Aim of the exercise :: The answer must consist of every line below containing "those".

Supplied material ::
**********

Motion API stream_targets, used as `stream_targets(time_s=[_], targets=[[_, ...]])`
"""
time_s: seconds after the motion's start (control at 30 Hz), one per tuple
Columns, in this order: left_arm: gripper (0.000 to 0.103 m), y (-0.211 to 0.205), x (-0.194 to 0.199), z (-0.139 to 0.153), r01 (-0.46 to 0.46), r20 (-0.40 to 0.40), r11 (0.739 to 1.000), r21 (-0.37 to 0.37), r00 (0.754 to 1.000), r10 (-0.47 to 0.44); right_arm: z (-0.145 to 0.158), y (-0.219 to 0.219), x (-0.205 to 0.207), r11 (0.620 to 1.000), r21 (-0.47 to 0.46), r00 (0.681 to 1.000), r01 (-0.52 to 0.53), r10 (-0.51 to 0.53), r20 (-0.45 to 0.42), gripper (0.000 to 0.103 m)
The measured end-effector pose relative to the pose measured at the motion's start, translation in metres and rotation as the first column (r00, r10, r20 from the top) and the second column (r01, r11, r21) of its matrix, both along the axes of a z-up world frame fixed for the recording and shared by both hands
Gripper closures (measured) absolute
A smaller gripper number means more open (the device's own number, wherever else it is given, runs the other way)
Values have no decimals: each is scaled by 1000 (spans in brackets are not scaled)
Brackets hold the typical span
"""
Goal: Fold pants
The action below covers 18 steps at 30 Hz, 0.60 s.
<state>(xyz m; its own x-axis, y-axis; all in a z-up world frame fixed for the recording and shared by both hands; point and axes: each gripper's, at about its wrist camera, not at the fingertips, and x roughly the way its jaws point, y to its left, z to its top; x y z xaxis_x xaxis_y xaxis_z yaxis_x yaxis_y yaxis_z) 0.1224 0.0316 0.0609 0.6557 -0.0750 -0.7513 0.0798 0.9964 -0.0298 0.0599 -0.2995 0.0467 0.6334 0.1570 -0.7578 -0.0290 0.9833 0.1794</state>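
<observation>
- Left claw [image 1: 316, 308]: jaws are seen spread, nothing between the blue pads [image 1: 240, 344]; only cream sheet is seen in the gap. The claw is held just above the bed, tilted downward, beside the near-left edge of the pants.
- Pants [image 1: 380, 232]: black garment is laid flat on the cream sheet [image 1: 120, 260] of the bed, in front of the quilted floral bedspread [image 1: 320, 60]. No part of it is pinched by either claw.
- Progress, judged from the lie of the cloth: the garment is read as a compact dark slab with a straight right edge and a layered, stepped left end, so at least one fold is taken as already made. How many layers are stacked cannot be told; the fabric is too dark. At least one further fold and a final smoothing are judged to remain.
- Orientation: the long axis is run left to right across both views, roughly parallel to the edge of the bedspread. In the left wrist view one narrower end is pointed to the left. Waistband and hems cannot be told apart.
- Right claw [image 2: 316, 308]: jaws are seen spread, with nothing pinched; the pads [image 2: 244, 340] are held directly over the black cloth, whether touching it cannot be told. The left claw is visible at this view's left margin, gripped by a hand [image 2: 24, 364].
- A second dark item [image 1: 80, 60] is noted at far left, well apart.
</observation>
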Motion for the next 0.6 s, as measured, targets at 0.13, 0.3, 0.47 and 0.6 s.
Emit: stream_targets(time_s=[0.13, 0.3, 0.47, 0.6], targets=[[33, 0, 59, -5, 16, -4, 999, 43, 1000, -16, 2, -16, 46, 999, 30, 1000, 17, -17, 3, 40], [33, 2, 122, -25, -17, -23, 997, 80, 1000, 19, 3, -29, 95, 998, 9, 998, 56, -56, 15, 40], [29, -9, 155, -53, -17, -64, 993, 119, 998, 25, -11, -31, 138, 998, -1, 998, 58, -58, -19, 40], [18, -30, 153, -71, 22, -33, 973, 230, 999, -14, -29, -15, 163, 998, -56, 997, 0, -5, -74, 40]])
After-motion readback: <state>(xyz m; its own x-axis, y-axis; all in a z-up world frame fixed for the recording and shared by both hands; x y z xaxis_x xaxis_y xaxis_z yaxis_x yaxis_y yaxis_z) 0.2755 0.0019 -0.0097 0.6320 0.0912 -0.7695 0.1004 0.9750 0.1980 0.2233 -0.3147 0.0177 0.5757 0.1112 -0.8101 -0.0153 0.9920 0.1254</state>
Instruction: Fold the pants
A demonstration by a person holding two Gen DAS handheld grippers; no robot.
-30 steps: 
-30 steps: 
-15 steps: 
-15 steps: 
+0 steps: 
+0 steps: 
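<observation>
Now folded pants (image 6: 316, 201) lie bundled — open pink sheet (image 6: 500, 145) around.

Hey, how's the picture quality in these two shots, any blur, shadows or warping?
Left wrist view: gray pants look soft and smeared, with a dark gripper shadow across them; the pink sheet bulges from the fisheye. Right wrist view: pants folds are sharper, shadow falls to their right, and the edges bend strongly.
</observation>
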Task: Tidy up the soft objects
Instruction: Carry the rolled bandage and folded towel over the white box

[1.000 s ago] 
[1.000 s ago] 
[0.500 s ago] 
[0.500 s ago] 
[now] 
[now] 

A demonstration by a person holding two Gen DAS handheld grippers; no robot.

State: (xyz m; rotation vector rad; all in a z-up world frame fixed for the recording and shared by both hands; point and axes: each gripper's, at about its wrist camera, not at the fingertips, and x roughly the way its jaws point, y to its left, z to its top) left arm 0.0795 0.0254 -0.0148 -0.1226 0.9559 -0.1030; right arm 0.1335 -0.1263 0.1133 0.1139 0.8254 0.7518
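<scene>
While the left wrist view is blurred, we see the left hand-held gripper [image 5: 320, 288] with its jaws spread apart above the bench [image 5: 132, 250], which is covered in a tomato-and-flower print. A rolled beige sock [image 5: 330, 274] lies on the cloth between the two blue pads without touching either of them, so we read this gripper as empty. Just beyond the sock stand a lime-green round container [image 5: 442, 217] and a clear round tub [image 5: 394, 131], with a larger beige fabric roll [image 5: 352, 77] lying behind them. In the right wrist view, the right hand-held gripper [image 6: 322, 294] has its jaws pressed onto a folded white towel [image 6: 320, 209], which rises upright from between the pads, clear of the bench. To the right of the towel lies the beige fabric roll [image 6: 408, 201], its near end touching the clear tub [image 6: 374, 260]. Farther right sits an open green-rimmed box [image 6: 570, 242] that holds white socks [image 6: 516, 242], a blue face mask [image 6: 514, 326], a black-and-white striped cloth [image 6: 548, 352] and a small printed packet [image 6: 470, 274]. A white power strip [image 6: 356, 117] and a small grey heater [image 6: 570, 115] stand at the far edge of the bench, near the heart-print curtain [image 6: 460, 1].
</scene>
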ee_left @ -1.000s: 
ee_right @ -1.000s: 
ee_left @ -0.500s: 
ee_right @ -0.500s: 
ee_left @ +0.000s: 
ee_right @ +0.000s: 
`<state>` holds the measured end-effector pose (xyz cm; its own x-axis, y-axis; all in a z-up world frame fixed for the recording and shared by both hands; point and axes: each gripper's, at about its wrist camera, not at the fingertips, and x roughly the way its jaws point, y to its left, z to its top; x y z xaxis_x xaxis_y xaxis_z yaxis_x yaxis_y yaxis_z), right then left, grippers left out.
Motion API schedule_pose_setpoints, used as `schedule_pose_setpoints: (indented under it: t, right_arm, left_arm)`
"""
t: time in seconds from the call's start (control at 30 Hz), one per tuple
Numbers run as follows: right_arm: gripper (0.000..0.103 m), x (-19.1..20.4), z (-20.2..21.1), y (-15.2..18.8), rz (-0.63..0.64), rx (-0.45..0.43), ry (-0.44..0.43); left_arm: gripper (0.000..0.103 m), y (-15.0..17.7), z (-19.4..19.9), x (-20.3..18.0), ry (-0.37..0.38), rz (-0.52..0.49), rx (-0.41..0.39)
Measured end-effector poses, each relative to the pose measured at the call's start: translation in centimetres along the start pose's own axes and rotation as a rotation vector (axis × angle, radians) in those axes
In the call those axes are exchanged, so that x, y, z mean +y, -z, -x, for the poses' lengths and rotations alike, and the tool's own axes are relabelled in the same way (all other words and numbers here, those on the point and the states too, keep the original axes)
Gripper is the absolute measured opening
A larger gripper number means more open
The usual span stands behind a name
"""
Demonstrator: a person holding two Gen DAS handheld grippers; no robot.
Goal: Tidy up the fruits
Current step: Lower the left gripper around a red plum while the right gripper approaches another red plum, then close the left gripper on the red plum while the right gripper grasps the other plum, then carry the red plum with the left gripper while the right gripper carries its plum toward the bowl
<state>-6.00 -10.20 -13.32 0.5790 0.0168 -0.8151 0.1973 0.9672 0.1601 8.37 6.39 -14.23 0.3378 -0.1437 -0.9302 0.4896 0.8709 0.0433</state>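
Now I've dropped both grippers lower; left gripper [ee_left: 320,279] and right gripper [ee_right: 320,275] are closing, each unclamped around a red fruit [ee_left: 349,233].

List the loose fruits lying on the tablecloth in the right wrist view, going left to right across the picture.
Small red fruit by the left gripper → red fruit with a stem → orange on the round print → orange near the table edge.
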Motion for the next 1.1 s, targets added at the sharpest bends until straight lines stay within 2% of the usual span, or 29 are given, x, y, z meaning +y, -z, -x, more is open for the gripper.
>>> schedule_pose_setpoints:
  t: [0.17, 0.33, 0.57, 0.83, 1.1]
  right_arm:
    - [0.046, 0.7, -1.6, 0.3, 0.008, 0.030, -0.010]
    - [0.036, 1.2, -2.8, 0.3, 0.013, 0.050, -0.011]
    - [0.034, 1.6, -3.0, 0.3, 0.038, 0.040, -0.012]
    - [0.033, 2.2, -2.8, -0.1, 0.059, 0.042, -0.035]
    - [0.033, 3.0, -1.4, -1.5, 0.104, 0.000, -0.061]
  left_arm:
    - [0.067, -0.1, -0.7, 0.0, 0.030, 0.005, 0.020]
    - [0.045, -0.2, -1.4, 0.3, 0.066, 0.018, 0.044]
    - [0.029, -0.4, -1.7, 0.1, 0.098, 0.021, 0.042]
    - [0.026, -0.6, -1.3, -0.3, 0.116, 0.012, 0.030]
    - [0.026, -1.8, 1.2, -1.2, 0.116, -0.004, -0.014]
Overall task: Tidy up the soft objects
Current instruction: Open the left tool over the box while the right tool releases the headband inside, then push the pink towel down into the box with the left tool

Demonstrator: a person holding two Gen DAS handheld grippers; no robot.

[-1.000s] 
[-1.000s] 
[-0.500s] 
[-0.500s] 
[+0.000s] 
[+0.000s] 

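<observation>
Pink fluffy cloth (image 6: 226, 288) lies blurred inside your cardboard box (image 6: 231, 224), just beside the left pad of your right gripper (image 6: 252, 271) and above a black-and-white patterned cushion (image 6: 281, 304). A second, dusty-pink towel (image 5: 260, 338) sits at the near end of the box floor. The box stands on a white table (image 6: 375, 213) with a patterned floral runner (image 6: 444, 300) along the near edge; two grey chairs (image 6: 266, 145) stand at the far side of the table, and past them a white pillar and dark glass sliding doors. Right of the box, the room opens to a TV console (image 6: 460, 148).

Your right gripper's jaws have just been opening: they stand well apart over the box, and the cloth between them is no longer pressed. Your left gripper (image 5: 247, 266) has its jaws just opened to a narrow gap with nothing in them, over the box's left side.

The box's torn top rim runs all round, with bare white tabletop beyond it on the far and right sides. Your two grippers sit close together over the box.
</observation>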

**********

Result below ::
Measured end-effector poses, each relative to the pose measured at the call's start: translation in centimetres along the start pose's own axes and rotation as a rotation vector (axis × angle, radians) in those axes
In the call those axes are exchanged, so that x, y, z mean +y, -z, -x, for the poses' lengths and rotations alike, and the tool's own axes are relabelled in the same way (all other words and numbers here, those on the point and the states too, keep the original axes)

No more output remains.